### What you are asked to do
Give an exact copy of the data that follows.

□ □ □ □ □

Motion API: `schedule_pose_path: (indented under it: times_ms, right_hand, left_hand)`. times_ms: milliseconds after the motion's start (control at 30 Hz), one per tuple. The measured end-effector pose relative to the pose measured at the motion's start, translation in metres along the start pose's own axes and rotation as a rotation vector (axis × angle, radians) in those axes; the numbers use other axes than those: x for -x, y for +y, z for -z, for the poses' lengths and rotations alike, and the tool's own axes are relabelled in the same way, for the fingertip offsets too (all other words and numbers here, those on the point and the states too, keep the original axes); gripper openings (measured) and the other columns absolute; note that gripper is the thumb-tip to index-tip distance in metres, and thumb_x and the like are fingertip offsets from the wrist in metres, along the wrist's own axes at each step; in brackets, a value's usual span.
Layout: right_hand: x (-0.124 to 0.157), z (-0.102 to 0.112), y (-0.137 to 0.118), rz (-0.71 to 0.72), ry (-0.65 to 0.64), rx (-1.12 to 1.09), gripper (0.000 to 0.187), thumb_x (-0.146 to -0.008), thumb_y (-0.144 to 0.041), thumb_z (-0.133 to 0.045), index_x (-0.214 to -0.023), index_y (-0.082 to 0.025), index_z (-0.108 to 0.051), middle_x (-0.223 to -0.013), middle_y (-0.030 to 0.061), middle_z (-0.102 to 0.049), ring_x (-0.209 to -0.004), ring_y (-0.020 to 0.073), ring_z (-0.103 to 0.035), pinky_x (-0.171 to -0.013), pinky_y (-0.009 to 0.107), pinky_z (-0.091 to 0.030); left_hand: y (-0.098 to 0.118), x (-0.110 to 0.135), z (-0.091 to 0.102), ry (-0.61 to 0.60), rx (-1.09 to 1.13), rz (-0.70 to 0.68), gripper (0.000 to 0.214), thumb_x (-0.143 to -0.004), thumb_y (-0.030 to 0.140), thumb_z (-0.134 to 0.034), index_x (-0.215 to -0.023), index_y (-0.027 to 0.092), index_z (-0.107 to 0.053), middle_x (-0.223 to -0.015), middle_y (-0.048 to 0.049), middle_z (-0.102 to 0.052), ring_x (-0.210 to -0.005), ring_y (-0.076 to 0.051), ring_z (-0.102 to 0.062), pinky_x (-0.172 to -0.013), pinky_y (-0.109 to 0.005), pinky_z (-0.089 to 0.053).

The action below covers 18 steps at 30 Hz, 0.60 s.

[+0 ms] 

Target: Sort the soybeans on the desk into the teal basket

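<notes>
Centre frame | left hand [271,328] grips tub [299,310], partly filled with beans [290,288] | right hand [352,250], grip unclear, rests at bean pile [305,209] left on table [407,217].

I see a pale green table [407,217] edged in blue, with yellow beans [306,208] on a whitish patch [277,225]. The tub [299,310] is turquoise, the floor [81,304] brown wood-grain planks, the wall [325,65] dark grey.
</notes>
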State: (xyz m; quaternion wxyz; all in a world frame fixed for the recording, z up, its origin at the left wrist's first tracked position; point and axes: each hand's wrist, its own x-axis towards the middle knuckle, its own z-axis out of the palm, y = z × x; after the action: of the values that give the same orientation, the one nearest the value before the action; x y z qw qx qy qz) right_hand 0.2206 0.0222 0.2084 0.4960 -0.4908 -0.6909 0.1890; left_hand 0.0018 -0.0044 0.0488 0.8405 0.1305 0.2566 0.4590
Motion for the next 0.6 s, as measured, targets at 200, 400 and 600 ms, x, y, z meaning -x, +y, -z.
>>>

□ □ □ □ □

### Answer to this exercise
Motion API: `schedule_pose_path: (indented under it: times_ms, right_hand, left_hand)`. times_ms: milliseconds after the motion's start (control at 30 Hz), one per tuple. The measured end-effector pose relative to the pose measured at the motion's start, translation in metres along the start pose's own axes and rotation as a rotation vector (axis × angle, radians) in those axes; the numbers use other axes than those: x for -x, y for +y, z for -z, for the poses' lengths and rotations alike, and the tool's own axes are relabelled in the same way, for the fingertip offsets too (all other words and numbers here, those on the point and the states too, keep the original axes); gripper openings (measured) and the other columns absolute; note that gripper is the thumb-tip to index-tip distance in metres, and thumb_x and the like are fingertip offsets from the wrist in metres, along the wrist's own axes at each step; in brackets, a value's usual span.
Layout: right_hand: x (-0.124 to 0.157), z (-0.102 to 0.112), y (-0.137 to 0.118), rz (-0.71 to 0.72), ry (-0.65 to 0.64), rx (-1.12 to 1.09), gripper (0.000 to 0.187), thumb_x (-0.146 to -0.008), thumb_y (-0.144 to 0.041), thumb_z (-0.133 to 0.045), index_x (-0.214 to -0.023), index_y (-0.082 to 0.025), index_z (-0.108 to 0.051), middle_x (-0.223 to -0.013), middle_y (-0.030 to 0.061), middle_z (-0.102 to 0.049), ring_x (-0.209 to -0.004), ring_y (-0.020 to 0.073), ring_z (-0.103 to 0.035), pinky_x (-0.171 to -0.013), pinky_y (-0.009 to 0.107), pinky_z (-0.091 to 0.030); left_hand: y (-0.098 to 0.118), x (-0.110 to 0.135), z (-0.091 to 0.102), ry (-0.61 to 0.60), rx (-1.09 to 1.13), rz (-0.70 to 0.68), gripper (0.000 to 0.214), thumb_x (-0.143 to -0.004), thumb_y (-0.030 to 0.140), thumb_z (-0.134 to 0.034), index_x (-0.215 to -0.023), index_y (-0.027 to 0.092), index_z (-0.107 to 0.053), middle_x (-0.223 to -0.015), middle_y (-0.048 to 0.049), middle_z (-0.102 to 0.052), ring_x (-0.210 to -0.005), ring_y (-0.076 to 0.051), ring_z (-0.102 to 0.062), pinky_x (-0.172 to -0.013), pinky_y (-0.109 to 0.005), pinky_z (-0.089 to 0.053).

The action below covers 18 steps at 30 Hz, 0.60 s.

[+0 ms] 

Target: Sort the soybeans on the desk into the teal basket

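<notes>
Centre frame | left hand [271,328] grips tub [299,310], partly filled with beans [290,288] | right hand [352,250], grip unclear, rests at bean pile [305,209] left on table [407,217].

I see a pale green table [407,217] edged in blue, with yellow beans [306,208] on a whitish patch [277,225]. The tub [299,310] is turquoise, the floor [81,304] brown wood-grain planks, the wall [325,65] dark grey.
</notes>
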State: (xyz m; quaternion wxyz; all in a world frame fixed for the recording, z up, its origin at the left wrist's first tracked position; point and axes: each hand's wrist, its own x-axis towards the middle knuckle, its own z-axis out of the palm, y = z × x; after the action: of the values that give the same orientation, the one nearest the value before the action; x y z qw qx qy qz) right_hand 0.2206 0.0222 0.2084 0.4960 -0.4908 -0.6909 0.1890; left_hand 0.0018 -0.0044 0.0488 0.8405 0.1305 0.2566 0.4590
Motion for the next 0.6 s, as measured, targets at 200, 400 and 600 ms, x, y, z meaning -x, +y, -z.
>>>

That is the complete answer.